Elasticity Task — LVM on Hadoop

Pratyush Pathak
4 min readMar 16, 2021

--

Task 7.1: Elasticity Task

A. Integrating LVM with Hadoop and providing Elasticity to DataNode Storage.

So lets start!!

For this we will first check the configuration files of Hadoop NameNode and DataNode i.e, the core-site.xml file and the hdfs-site.xml file

1. For NameNode:

vim /etc/hadoop/core-site.xml

My NameNode IP is 192.168.43.97 which I have updated here, now in hdfs-site.xml file:

vim /etc/hadoop/hdfs-site.xml

Here I have first created a directory /nn and then allocated it to hdfs

Now we have to start the service:

hadoop-daemon.sh start namenode

You can confirm the service is running or not using jps command

2. For DataNode:

vim /etc/hadoop/core-site.xml

Here also you have to provide the namenode IP

vim /etc/hadoop/hdfs-site.xml

Here also I have first created a directory /dn1 and then allocated it to hdfs

Now we have to start the service:

hadoop-daemon.sh start datanode

You can check the service is running or not using jps command.

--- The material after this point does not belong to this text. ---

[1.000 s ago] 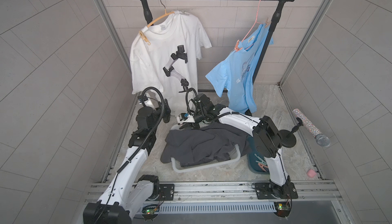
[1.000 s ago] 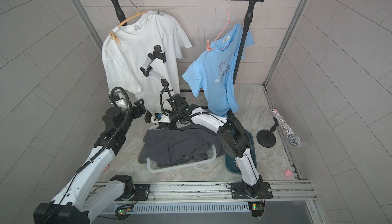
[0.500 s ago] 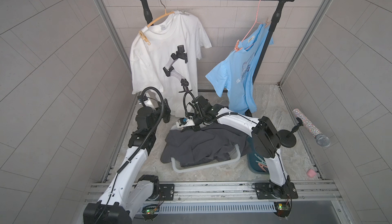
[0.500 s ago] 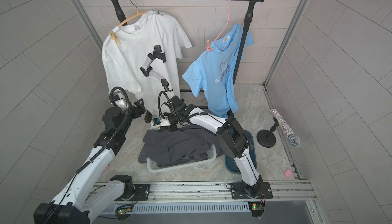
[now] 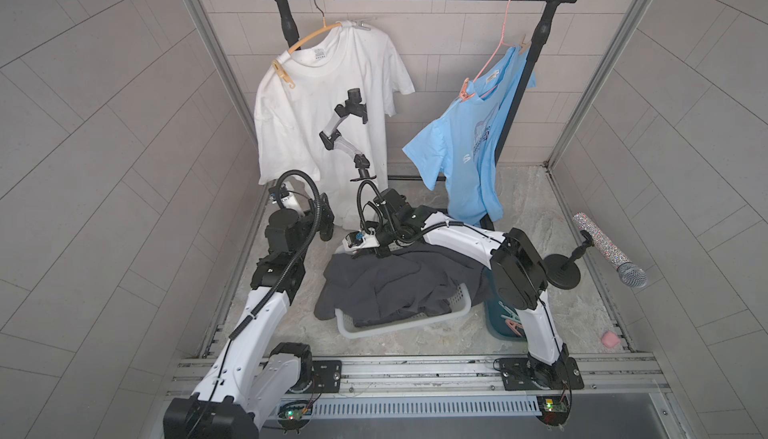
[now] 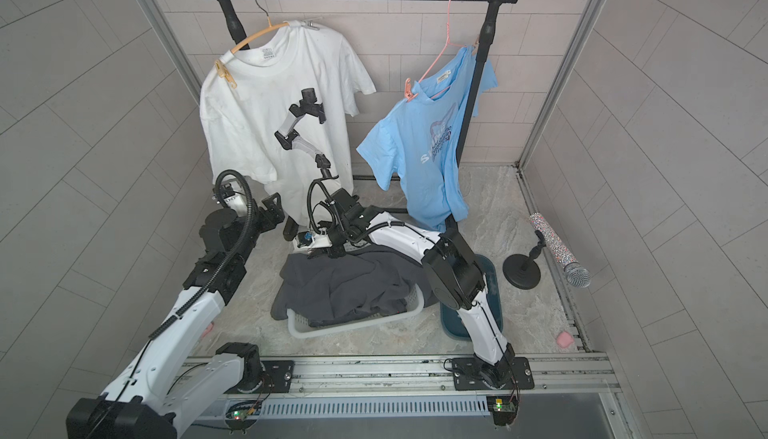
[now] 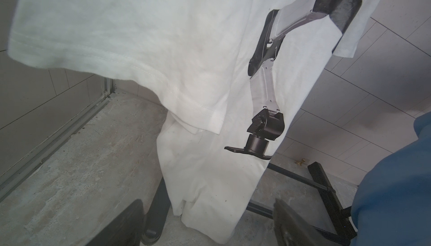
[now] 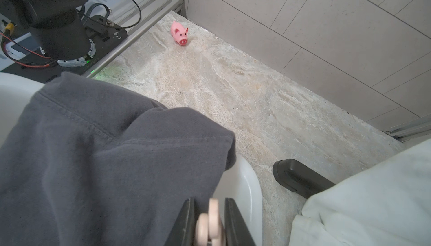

Now, you can check the report of hdfs cluster

hadoop dfsadmin -report

For now there is only 1 DataNode is connected and it is sharing around 50GiB of storage.

And here our task is to provide elasticity to this storage which DataNode is sharing using the help of LVM.

To accomplish this we have to follow these steps:

  • Step 1: Add volume to the DataNode
  • Step 2: Create a physical volume
  • Step 3: Create a volume group
  • Step 4: Create a logical volume
  • Step 5: Format and mount the volume to the DataNode

So lets do it step by step

Step 1:

For adding volume to DataNode, I have created 2 volumes (of size 10Gib and 20Gib) and added it to the DataNode VM which are Slave-1_1.vdi and Slave-1_2.vdi

Now we can check if the volume of 10Gib and 20Gib are attached or not using command:

fdisk -l

Step 2:

Now we will create a physical volume of both the volumes which are /dev/sdb and /dev/sdc

pvcreate /dev/sdb
pvcreate /dev/sdc

Now we can confirm whether they are created or not by displaying the physical volumes.

pvdisplay

Step 3:

Now we will create a volume group in which we will add both the physical volumes which are /dev/sdb and /dev/sdc. Here I'm giving the volume group name as test and then we can display it using command vgdisplay

vgcreate test /dev/sdb /dev/sdc
vgdisplay

It is showing that one volume group is created of size 30GiB (10Gib + 20Gib)

Step 4:

Now we will create a logical volume of size 15Gib from the volume group test which is of size 30GiB. Here I'm giving the logical volume name as lv1 and then we can display it using command lvdisplay

lvcreate --size 15G --name lv1 test
lvdisplay

Step 5:

Now we will format the logical volume before mounting it

mkfs.ext4 /dev/test/lv1

Its formatted, now we can mount it to the datanode directory /dn1 and then we can check whether it is mounted or not using df -lh command

mount /dev/test/lv1  /dn1

df -lh

Almost done! now to implement this storage to the cluster we have to restart the DataNode

hadoop-daemon.sh stop datanode

hadoop-daemon.sh start datanode

jps

Now to check the storage sharing by DataNode in the cluster we can see the report

hadoop dfsadmin -report

Done!!

Thank you!! :)

--

--